=== COLLECTED DATA ===
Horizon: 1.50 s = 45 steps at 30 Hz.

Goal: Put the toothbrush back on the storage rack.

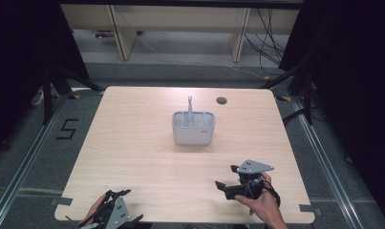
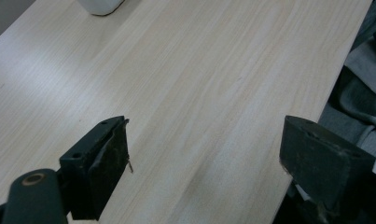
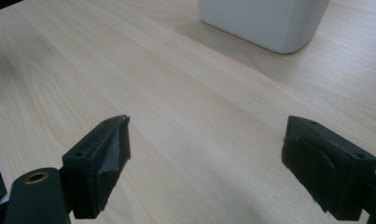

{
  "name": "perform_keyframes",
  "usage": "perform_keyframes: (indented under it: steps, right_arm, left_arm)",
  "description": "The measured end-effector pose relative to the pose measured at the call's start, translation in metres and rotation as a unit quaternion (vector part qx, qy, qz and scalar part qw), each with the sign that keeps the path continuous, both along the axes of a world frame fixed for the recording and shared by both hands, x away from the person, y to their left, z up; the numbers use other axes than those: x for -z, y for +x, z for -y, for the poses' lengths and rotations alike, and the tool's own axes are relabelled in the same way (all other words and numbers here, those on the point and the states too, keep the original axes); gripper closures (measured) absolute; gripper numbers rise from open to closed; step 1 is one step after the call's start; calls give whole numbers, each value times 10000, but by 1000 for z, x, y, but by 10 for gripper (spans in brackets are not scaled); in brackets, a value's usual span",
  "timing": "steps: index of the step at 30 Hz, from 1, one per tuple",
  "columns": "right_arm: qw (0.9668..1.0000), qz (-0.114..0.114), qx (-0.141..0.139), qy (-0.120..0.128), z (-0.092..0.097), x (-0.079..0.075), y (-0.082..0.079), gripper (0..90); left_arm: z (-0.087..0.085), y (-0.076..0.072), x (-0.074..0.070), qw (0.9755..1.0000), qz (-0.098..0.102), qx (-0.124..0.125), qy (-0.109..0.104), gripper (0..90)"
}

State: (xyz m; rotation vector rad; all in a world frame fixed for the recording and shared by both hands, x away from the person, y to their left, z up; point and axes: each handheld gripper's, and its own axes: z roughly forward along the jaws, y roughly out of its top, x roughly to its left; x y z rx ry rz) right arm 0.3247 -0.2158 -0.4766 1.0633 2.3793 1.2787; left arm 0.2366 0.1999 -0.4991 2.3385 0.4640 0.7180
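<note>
With both pairs of jaws standing wide and nothing between them, I read this as a moment with no grip in hand: in the right gripper view the two black pads frame bare wood, and the left gripper view has the same, wide apart over plain tabletop. My right gripper (image 1: 224,187) hangs over the table (image 1: 133,157) near its near edge, toward the near right corner, with the jaws aimed leftward and a little away from me; my left gripper (image 1: 121,196) sits at the near edge toward the near left corner, jaws pointing up the table.

What the next move turns on, I judge, is the grey caddy (image 1: 193,128), which stands around the middle of the table, somewhat toward the far edge, well apart from both grippers. It lies ahead and slightly right of the right jaws in their own view (image 3: 265,21), and the right hand is plainly the nearer. A grey utensil handle (image 1: 190,109) rises upright from one of its compartments, long axis vertical, leaning slightly if at all.

Hard to make out: which end of the utensil is down inside, what kind it is, and whether the other compartments hold anything. Both gripper views cut the caddy off at the top edge; the left (image 2: 101,5) catches just a corner of its base
</note>
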Motion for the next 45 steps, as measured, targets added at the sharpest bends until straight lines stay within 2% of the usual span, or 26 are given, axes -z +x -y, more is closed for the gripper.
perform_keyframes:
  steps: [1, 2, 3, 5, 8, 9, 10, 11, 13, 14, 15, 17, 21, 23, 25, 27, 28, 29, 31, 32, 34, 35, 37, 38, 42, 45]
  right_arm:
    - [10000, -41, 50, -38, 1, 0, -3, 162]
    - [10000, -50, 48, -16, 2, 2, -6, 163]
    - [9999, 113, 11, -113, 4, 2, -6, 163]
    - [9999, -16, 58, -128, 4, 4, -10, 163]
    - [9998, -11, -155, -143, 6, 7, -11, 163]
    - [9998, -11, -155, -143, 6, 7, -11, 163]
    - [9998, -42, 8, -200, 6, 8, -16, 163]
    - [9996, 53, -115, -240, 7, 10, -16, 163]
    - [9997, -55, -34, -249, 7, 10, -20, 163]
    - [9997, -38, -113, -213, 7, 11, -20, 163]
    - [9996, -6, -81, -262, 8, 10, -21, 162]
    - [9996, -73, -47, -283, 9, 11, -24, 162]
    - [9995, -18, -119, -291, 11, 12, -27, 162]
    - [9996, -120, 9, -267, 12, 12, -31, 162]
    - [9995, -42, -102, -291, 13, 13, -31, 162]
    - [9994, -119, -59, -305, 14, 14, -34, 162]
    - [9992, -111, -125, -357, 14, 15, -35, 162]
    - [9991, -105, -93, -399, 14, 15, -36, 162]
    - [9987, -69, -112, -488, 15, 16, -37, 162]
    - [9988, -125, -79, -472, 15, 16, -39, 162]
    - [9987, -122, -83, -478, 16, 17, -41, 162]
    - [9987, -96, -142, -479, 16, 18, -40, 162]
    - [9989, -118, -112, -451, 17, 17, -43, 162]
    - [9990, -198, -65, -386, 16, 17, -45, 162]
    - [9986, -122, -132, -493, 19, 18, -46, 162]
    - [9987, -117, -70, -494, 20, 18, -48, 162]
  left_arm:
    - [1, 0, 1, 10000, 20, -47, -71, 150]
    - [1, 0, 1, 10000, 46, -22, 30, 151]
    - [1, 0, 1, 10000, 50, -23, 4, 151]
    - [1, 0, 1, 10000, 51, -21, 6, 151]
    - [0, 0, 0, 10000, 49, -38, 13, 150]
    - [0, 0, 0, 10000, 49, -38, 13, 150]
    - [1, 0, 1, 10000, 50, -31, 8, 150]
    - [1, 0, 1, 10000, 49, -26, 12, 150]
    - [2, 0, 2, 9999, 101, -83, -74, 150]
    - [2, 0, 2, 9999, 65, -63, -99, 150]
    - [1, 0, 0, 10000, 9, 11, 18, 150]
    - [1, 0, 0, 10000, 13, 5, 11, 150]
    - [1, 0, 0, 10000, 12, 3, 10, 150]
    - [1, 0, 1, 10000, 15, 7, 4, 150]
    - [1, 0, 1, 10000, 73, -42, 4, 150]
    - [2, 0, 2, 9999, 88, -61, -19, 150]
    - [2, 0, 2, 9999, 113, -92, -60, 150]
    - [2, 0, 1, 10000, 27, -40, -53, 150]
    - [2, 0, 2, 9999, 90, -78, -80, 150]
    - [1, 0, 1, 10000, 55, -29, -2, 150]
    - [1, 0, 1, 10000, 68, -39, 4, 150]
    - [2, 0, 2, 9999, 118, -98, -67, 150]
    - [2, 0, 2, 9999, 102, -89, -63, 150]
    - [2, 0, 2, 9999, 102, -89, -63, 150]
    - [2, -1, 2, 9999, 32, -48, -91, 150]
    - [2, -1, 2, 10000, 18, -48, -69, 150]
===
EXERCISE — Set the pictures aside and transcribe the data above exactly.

SOLUTION FOR THIS EXERCISE —
Horizon: 1.50 s = 45 steps at 30 Hz.

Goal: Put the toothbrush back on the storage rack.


{
  "name": "perform_keyframes",
  "usage": "perform_keyframes: (indented under it: steps, right_arm, left_arm)",
  "description": "The measured end-effector pose relative to the pose measured at the call's start, translation in metres and rotation as a unit quaternion (vector part qx, qy, qz and scalar part qw), each with the sign that keeps the path continuous, both along the axes of a world frame fixed for the recording and shared by both hands, x away from the person, y to their left, z up; the numbers use other axes than those: x for -z, y for +x, z for -y, for the poses' lengths and rotations alike, and the tool's own axes are relabelled in the same way (all other words and numbers here, those on the point and the states too, keep the original axes); gripper closures (measured) absolute; gripper numbers rise from open to closed; step 1 is one step after the call's start; calls give whole numbers, each value times 10000, but by 1000 for z, x, y, but by 10 for gripper (spans in brackets are not scaled); in brackets, a value's usual span",
  "timing": "steps: index of the step at 30 Hz, from 1, one per tuple",
  "columns": "right_arm: qw (0.9668..1.0000), qz (-0.114..0.114), qx (-0.141..0.139), qy (-0.120..0.128), z (-0.092..0.097), x (-0.079..0.075), y (-0.082..0.079), gripper (0..90); left_arm: z (-0.087..0.085), y (-0.076..0.072), x (-0.074..0.070), qw (0.9755..1.0000), qz (-0.098..0.102), qx (-0.124..0.125), qy (-0.109..0.104), gripper (0..90)"
}

State: (xyz m; rotation vector rad; all in a world frame fixed for the recording and shared by both hands, x away from the person, y to their left, z up; point and axes: each handheld gripper's, and its own axes: z roughly forward along the jaws, y roughly out of its top, x roughly to its left; x y z rx ry rz) right arm 0.3247 -0.2158 -0.4766 1.0633 2.3793 1.2787; left arm 0.2366 0.1999 -0.4991 2.3385 0.4640 0.7180
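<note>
With both pairs of jaws standing wide and nothing between them, I read this as a moment with no grip in hand: in the right gripper view the two black pads frame bare wood, and the left gripper view has the same, wide apart over plain tabletop. My right gripper (image 1: 224,187) hangs over the table (image 1: 133,157) near its near edge, toward the near right corner, with the jaws aimed leftward and a little away from me; my left gripper (image 1: 121,196) sits at the near edge toward the near left corner, jaws pointing up the table.

What the next move turns on, I judge, is the grey caddy (image 1: 193,128), which stands around the middle of the table, somewhat toward the far edge, well apart from both grippers. It lies ahead and slightly right of the right jaws in their own view (image 3: 265,21), and the right hand is plainly the nearer. A grey utensil handle (image 1: 190,109) rises upright from one of its compartments, long axis vertical, leaning slightly if at all.

Hard to make out: which end of the utensil is down inside, what kind it is, and whether the other compartments hold anything. Both gripper views cut the caddy off at the top edge; the left (image 2: 101,5) catches just a corner of its base
</note>
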Motion for the next 45 steps, as measured, targets added at the sharpest bends until straight lines stay within 2% of the usual span, or 26 are given, axes -z +x -y, more is closed for the gripper.
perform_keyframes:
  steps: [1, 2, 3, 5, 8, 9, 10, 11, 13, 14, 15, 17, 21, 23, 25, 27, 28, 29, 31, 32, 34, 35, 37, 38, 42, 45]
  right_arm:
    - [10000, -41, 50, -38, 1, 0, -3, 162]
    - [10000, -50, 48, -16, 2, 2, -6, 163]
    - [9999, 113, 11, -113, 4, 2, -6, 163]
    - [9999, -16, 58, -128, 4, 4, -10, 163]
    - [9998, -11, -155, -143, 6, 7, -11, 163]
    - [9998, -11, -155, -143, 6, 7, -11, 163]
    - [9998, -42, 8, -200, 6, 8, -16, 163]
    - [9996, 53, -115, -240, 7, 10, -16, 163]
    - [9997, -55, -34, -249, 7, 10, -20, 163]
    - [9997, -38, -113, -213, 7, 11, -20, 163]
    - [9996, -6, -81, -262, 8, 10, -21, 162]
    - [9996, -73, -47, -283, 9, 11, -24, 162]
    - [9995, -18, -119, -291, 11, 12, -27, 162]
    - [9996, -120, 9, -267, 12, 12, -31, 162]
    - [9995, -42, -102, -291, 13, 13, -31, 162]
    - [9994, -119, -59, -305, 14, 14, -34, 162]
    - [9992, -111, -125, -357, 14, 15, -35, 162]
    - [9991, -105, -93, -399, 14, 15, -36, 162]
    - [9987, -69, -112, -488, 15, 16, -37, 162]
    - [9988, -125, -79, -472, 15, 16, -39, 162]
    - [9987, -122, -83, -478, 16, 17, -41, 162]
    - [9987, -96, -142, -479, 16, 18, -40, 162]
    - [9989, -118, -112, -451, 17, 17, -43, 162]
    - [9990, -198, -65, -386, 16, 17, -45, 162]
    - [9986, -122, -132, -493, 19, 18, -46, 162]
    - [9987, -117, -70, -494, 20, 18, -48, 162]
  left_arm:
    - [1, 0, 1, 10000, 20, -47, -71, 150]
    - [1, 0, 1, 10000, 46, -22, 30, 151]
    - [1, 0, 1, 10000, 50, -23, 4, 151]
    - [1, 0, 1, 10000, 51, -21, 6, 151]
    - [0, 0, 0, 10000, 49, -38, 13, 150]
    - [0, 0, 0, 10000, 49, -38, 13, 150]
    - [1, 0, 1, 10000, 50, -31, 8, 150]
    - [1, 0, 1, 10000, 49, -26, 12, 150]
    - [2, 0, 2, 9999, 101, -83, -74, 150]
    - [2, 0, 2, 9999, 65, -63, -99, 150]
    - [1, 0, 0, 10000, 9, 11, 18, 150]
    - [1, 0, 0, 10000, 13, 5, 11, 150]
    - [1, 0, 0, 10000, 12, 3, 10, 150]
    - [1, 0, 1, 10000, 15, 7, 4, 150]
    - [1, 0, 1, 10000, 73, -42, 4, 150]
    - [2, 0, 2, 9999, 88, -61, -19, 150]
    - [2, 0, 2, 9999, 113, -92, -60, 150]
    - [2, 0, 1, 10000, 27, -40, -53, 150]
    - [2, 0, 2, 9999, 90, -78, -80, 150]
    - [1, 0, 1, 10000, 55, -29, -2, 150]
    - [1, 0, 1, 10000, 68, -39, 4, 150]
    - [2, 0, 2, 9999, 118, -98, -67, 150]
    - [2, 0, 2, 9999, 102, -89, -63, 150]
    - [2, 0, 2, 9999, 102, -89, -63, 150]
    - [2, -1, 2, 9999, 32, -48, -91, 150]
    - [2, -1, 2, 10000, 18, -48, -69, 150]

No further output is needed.